Варваре также был голос из восточной стены, возле которой она спала на кровати, той самой, на которой зачала своего ребёночка младшая сестрёнка Геля.

Голос из стены просочился ночью в самые уши Варвары, это был низкий женский голос помещицы Белохвостовой.

– Вы были так нужны мне, Сергей Иванович, но презрев все мои мольбы, уехали на Балканы и там, я чай, сложили свою буйную голову. А теперь лежу здесь одна, вы знаете, я за два года вся поседела, на подушке своей я нахожу свои длинные белые волосы…

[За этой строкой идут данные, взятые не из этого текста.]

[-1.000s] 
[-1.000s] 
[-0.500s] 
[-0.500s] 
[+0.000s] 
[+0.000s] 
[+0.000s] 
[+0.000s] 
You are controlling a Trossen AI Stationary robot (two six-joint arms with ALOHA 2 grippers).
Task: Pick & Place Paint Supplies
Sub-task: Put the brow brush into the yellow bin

Варвара слышала ужасные потусторонние пени женщины, понимая, что там, где сейчас сама находится, когда-то умирала от горя какая-то другая женщина, и ей, Варваре, так были понятны чувства этой женщины. И другое, с холодеющим сердцем, постигла Варвара: тут речь шла о любви, бестолковой, бессмысленной, необъяснимой, как и у её младшей сестры Гели, и эта любовь вошла в жизнь и душу Гелину в призрачных одеждах смерти, поэтому бедная сестра не смогла противиться роковому чувству. Ибо любовь и смерть встретились в каких-то тайных коридорах окружающего пространства – и поменялись одеждами. Заморочив голову Ангелины образом неодолимой любви, смерть вошла в девушку раньше своего календарного срока, – и, борясь противу её вероломства, Геля безрассудно и безоглядно отдалась Александру на кровати своей старшей сестры. И на то, чтобы остаться в вечности с плодом от Александра, она смогла выхватить у смерти всего полчаса времени.